● Task prompt
The listing below is to be output in its exact form.

● Provided data
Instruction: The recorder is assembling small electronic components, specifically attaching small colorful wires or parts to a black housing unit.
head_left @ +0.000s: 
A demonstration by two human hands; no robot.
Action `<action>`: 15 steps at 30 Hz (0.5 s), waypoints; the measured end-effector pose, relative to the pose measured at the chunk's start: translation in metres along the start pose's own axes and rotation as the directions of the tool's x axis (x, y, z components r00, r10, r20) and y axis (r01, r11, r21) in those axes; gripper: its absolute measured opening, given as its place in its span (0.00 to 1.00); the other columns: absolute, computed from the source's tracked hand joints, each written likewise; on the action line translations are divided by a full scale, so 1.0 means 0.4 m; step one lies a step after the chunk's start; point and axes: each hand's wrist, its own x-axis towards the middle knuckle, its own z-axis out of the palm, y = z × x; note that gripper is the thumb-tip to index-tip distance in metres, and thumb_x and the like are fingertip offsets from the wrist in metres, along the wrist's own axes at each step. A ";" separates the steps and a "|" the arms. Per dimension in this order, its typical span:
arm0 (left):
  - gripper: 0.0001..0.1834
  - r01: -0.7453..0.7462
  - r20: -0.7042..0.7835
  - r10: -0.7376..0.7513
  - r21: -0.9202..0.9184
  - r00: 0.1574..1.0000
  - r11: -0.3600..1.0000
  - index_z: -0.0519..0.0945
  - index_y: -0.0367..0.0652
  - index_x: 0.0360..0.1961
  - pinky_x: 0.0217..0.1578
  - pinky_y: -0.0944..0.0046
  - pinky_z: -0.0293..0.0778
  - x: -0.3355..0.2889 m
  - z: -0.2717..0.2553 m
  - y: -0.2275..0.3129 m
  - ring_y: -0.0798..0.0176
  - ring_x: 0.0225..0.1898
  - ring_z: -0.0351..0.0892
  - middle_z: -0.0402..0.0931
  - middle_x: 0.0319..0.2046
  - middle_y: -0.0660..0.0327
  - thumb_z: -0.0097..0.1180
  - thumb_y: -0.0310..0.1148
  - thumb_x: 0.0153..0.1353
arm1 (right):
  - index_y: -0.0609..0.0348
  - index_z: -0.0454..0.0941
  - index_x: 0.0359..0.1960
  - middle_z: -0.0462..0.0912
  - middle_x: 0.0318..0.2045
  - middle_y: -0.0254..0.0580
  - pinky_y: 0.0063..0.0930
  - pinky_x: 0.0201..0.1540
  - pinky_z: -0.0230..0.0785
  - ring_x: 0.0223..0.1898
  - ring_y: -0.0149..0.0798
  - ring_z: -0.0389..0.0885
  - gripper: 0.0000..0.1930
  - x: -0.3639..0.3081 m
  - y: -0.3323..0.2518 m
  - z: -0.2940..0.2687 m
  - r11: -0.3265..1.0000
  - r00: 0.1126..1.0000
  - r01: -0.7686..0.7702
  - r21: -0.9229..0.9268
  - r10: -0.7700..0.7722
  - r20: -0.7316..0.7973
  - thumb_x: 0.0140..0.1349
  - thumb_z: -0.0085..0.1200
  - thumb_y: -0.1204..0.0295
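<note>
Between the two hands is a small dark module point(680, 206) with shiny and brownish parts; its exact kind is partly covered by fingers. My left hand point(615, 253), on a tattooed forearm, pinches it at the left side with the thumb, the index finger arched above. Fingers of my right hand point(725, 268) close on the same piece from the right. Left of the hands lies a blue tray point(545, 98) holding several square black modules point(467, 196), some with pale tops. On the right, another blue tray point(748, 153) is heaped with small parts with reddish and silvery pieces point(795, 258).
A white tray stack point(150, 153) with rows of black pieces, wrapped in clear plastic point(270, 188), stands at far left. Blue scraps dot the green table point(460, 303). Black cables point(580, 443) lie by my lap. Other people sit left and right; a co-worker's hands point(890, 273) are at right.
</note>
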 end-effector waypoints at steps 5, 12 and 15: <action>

● Result below
Instruction: The recorder is assembling small electronic components, specifically attaching small colorful wires or parts to a black housing unit.
head_left @ +0.000s: 
A demonstration by two human hands; no robot.
Action `<action>`: 15 steps at 30 Hz (0.5 s), waypoints; the measured end-effector pose, relative to the pose measured at the chunk's start: translation in metres along the start pose's own axes and rotation as the directions of the tool's x axis (x, y, z components r00, r10, r20) and y axis (r01, r11, r21) in those axes; gripper: its absolute measured opening, given as its place in its span (0.00 to 1.00); the other columns: absolute, computed from the source's tracked hand joints, each written likewise; on the action line translations are divided by a full scale, so 1.0 means 0.4 m; step one lies a step after the chunk's start; point and axes: each hand's wrist, its own x-axis towards the middle knuckle, its own z-axis out of the palm, y = z × x; note that gripper is the thumb-tip to index-tip distance in metres, and thumb_x and the like are fingertip offsets from the wrist in metres, along the wrist's own axes at each step. A ";" separates the steps and a "|" the arms. Per dimension in this order, its typical span:
arm0 (left):
  - gripper: 0.0001..0.1834
  - r01: -0.7453..0.7462
  - r20: -0.7042..0.7835
  - r10: -0.7376..0.7513
  - r21: -0.9202..0.9184
  - r00: 0.1574..1.0000
  - r11: -0.3600..1.0000
  - index_z: -0.0519..0.0945
  - index_y: -0.0367..0.0652
  - index_x: 0.0360..0.1961
  - pinky_x: 0.0217..0.1578
  - pinky_y: -0.0944..0.0046
  - pinky_z: -0.0293..0.0778
  - x: -0.3355..0.2889 m
  - z: -0.2717..0.2553 m
  - y: -0.2275..0.3129 m
  - ring_y: -0.0798..0.0176
  - ring_x: 0.0225..0.1898
  - ring_z: -0.0351..0.0892
  - middle_z: -0.0402..0.0931
  - middle_x: 0.0319..0.2046
  - middle_y: -0.0660..0.0327
  - thumb_z: -0.0097..0.1180
  - thumb_y: -0.0310..0.1148
  - thumb_x: 0.0153..0.1353
arm1 (right):
  - index_y: -0.0609..0.0348
  - index_z: -0.0454..0.0941
  - index_x: 0.0359..0.1960
  - middle_z: -0.0462..0.0912
  - middle_x: 0.0318..0.2045
  - middle_y: -0.0254..0.0580
  - pinky_y: 0.0063..0.0930
  - pinky_x: 0.0201..0.1540
  - pinky_z: -0.0230..0.0785
  - ring_x: 0.0223..0.1898
  - ring_y: -0.0149..0.0798
  - ring_z: -0.0389..0.0885
  - gripper: 0.0000..0.1930
  - x: -0.3639..0.3081 m
  - y: -0.3323..0.2518 m
  - z: -0.2940..0.2687 m
  - r11: -0.3265..1.0000
  - r00: 0.1126..1.0000
  - r01: -0.7686..0.7702
  - r21: -0.9229..0.9268
  - r10: -0.7700..0.7722
  - r20: -0.7316..0.7973
  - thumb_x: 0.0140..0.1349
  - thumb_z: -0.0085..0.1200
  - thumb_y: -0.1204..0.0295
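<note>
Between the two hands is a small dark module point(680, 206) with shiny and brownish parts; its exact kind is partly covered by fingers. My left hand point(615, 253), on a tattooed forearm, pinches it at the left side with the thumb, the index finger arched above. Fingers of my right hand point(725, 268) close on the same piece from the right. Left of the hands lies a blue tray point(545, 98) holding several square black modules point(467, 196), some with pale tops. On the right, another blue tray point(748, 153) is heaped with small parts with reddish and silvery pieces point(795, 258).
A white tray stack point(150, 153) with rows of black pieces, wrapped in clear plastic point(270, 188), stands at far left. Blue scraps dot the green table point(460, 303). Black cables point(580, 443) lie by my lap. Other people sit left and right; a co-worker's hands point(890, 273) are at right.
</note>
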 end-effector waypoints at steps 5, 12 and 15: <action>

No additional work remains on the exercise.